**Work request**
In the listing that follows, count the lines that include "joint", and answer with the total alone.

╭─ Provided data

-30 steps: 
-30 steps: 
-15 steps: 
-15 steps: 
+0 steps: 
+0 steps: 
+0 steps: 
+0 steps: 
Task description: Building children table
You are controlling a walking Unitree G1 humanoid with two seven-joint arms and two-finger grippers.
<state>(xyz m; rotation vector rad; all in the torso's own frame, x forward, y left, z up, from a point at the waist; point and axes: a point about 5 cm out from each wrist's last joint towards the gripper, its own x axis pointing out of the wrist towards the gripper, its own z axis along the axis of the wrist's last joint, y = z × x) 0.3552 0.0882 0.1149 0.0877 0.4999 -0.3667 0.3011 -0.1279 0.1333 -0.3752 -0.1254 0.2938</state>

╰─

**Task output**
2